С горем смотрели на это женщины. Воины Гетеля были смелы и отважны и показывали чудеса храбрости, но в ту минуту, как уже надеялись они сладить с врагом, подоспела к нему свежая сила. Пожалели тут гордые витязи, что не послушались совета: много уже было у них пробитых щитов, и многие воины истекали кровью. Людовик и Гартмут услыхали, что собираются запереть ворота замка, и поспешили пробиться вперед со своими значками. Скоро над стенами бурга развернулось знамя Орманьи. В отчаянии, заливаясь слезами, смотрела на это королева.

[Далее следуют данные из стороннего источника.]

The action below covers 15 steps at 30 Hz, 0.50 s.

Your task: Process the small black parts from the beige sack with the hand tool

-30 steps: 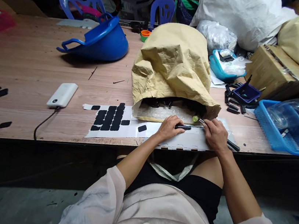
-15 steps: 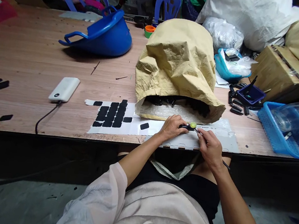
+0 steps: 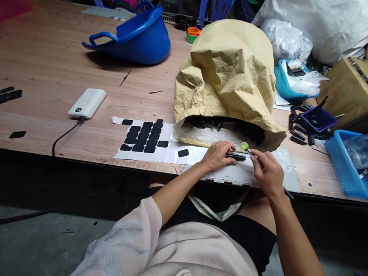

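Observation:
My left hand (image 3: 217, 155) is closed on a slim black plastic piece (image 3: 238, 157) lying over the white sheet at the table's front edge. My right hand (image 3: 268, 172) pinches a thin metal tool (image 3: 249, 152), its far end at a round yellow-green disc (image 3: 244, 145). Whether the disc is part of the tool or held by it, I cannot tell. The disc is just beyond the black piece, in front of the mouth of a tan sack (image 3: 230, 71). Dark pieces show inside the sack. Left of my hands, black rounded stickers (image 3: 145, 137) sit in rows on white backing paper.
A white power bank (image 3: 88, 102) with a cable lies to the left. Behind it a blue tub (image 3: 143, 41) rests tilted. On the right are a blue basket (image 3: 350, 175), a small purple tray (image 3: 318, 120) among black pieces, and a cardboard box (image 3: 364, 97).
The yellow-green disc has moved off the black piece, away from me, with the tool in my right hand. My left hand keeps its hold. The whole view has shifted slightly.

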Available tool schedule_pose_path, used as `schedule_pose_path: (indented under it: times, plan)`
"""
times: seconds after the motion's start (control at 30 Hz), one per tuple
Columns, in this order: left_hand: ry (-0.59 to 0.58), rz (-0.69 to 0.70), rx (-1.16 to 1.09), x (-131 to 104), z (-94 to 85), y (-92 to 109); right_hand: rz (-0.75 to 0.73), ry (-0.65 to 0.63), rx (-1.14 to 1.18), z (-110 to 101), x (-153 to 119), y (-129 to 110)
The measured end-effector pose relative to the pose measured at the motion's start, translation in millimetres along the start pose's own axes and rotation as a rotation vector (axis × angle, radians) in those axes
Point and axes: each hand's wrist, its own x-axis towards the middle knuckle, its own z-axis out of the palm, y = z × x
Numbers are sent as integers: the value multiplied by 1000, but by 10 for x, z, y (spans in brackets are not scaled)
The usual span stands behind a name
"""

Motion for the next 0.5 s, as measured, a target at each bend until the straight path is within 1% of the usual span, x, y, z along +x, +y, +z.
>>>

Пошел Гартмут к Гудруне и сказал ей:
— Благородная девица, ты нашла унизительным мое предложение, теперь же было бы унизительно для меня и моих друзей, если бы мы никого не захватили здесь в плен: нам следовало бы всех здесь убить и повесить.
Ничего не ответила ему Гудруна, но только воскликнула:
— Увы, отец мой! Если бы знал ты, что силой уводят дочь твою из этой земли! Никогда еще не переживала я такого горя и позора.
Конечно, если бы Вате и Гетель были тут, они не допустили бы, чтобы Гудруна была взята в плен и отвезена в Орманью.
Гартмут ушел из бурга, не успев его разрушить и сжечь: опасался он, как бы не узнали обо всем родичи и воины Гетеля в Балийской марке.
— Не теряйте времени на захват добычи, — сказал Гартмут, — и так много сокровищ дома у моего отца, не надо нам отягощать наших кораблей.
Вместе с Гудруной захватили они и еще многих молодых девушек. Королева Тильда осталась одна в своем бурге и, поспешив к окну, с горем смотрела вслед воинам, уводившим своих пленниц. Гартмут сам отвез Гудруну на морской берег. Как ни торопился он сесть на корабли, однако все-таки позволил своим воинам спалить и разорить королевские земли. Тем временем Тильда снаряжала послов к Гетелю, чтобы рассказали они ему, что мертвыми полегли все его воины, бург его залит кровью, а дочь уведена в плен.
— Скажите ему, послы, — говорила она, — что осталась я здесь совсем одна, между тем как король Людовик с торжеством возвращается в свою землю.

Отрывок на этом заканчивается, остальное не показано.